■ What you will do: Transcribe the records in full, keeping every word exactly as given.
────
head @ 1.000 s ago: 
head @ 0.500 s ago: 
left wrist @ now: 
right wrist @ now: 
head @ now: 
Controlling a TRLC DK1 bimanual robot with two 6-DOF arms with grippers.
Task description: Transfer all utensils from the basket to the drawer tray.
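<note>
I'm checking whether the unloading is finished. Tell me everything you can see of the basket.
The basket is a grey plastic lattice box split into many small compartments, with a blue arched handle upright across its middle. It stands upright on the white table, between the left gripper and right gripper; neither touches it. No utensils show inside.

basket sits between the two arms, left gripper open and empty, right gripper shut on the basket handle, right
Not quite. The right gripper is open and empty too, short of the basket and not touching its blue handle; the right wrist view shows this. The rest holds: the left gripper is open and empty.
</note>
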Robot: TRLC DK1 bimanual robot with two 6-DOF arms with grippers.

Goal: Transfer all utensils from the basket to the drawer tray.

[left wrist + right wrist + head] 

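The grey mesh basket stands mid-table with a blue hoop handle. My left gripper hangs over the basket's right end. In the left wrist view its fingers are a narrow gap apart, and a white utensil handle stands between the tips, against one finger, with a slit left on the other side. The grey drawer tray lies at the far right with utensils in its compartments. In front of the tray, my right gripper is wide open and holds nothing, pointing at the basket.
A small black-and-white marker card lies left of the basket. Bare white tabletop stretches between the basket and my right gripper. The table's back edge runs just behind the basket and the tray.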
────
■ Solution for this problem:
head @ 1.000 s ago: 
head @ 0.500 s ago: 
left wrist @ now: 
right wrist @ now: 
head @ now: 
Controlling a TRLC DK1 bimanual robot with two 6-DOF arms with grippers.
Task description: Transfer all utensils from the basket to the drawer tray.
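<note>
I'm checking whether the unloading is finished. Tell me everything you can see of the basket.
The basket is a grey plastic lattice box split into many small compartments, with a blue arched handle upright across its middle. It stands upright on the white table, between the left gripper and right gripper; neither touches it. No utensils show inside.

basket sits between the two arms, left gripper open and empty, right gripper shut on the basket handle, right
Not quite. The right gripper is open and empty too, short of the basket and not touching its blue handle; the right wrist view shows this. The rest holds: the left gripper is open and empty.
</note>
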Robot: TRLC DK1 bimanual robot with two 6-DOF arms with grippers.

Goal: Transfer all utensils from the basket to the drawer tray.

[left wrist + right wrist + head] 

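The grey mesh basket stands mid-table with a blue hoop handle. My left gripper hangs over the basket's right end. In the left wrist view its fingers are a narrow gap apart, and a white utensil handle stands between the tips, against one finger, with a slit left on the other side. The grey drawer tray lies at the far right with utensils in its compartments. In front of the tray, my right gripper is wide open and holds nothing, pointing at the basket.
A small black-and-white marker card lies left of the basket. Bare white tabletop stretches between the basket and my right gripper. The table's back edge runs just behind the basket and the tray.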

What this exercise required is now done.